You are a data processing system. Context comes in. State changes go out.
The Spine
- Tight Five — Compress any domain into five bound elements when you need an organising schema
- First Principles — Strip to fundamentals and rebuild when stuck in convention
- Inversion — Ask what would make this fail when optimising the wrong thing
- Matrix Thinking — Make gaps visible and cross-link when auditing completeness
- Design Thinking — Empathize, define, prototype when building for humans
- Essential Algorithm — Find the routing function that IS the business
Zoom Out
Systems thinking sees relationships, feedback loops, and consequences before they happen — the "what then," not the "what." A few core patterns carry most of the weight:
- Feedback loops amplify or dampen.
- Delays hide effects in time.
- Stocks and flows accumulate and drain.
- Boundaries decide what is inside.
- Emergence makes the whole behave differently than its parts.
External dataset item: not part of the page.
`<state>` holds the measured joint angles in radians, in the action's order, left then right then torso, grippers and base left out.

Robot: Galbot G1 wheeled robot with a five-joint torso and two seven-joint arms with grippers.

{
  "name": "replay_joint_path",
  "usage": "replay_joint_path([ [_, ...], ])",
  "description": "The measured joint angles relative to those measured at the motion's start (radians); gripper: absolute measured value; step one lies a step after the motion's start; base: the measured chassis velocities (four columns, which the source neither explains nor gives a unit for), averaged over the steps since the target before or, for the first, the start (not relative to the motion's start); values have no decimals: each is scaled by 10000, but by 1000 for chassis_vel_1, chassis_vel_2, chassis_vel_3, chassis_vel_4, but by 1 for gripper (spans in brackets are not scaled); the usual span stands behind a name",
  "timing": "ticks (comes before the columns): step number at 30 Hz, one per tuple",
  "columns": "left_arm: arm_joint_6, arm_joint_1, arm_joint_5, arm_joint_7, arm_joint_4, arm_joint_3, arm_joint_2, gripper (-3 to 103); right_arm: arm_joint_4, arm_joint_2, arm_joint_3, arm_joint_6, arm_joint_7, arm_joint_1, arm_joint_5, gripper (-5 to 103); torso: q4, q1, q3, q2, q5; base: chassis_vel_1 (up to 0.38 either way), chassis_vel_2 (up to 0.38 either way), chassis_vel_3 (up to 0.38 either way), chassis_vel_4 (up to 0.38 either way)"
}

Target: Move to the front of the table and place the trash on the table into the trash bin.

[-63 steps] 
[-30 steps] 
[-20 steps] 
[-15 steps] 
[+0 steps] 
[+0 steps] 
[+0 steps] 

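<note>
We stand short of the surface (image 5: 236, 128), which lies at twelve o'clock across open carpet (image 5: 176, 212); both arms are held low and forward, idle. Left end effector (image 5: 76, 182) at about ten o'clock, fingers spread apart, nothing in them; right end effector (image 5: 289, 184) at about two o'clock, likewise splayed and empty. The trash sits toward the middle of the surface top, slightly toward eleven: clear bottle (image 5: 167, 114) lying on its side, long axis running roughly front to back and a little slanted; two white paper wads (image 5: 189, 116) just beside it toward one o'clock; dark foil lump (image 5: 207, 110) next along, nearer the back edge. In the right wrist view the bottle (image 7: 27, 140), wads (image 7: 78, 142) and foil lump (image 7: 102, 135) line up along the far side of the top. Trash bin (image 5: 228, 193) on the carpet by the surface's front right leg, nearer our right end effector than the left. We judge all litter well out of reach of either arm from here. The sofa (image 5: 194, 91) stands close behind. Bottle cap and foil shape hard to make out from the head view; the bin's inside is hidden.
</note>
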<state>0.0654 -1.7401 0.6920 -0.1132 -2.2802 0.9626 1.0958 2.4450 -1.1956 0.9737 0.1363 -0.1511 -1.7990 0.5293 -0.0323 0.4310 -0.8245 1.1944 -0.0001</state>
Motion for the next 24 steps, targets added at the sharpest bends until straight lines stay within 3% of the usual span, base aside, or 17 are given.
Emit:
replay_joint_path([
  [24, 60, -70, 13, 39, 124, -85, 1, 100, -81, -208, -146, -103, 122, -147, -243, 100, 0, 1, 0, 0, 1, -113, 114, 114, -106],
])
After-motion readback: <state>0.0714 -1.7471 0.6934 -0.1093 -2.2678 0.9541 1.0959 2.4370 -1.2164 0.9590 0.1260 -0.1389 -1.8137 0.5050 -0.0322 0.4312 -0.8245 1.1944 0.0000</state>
Every method runs one processing model: data in, a mindset (which archetype processes), a method (which protocol runs), a state change out. Develop it by drawing before solving and studying failures. The shadow is over-engineering — seeing systems that are not there and freezing on complexity.
Context
- Tight Five — The reusable compression model; Navigation applies it to Value, Belief, and Control
- Agency — Pattern skills are thinking systems applied
- Archetypes — The mindsets that run methods
- Data Flow — Clean, fast, open state changes
- Problem Solving — Applied thinking
- Decisions — Where thinking meets action
Questions
Which thinking method do you reach for first — and is that a strength or a rut?
- At what point does a feedback loop shift from corrective to runaway, and what is the earliest signal?
- If the whole behaves differently than the sum of parts, what does that mean for how you build teams?
- Which shadow — over-engineering or under-modeling — is costing you more right now?
Changes my mind: A recurring problem where linear cause-effect analysis consistently beat systems mapping — showing the loop lens can add cost without insight.
Next question: For the problem in front of me, which single feedback loop, if I found it, would change the most?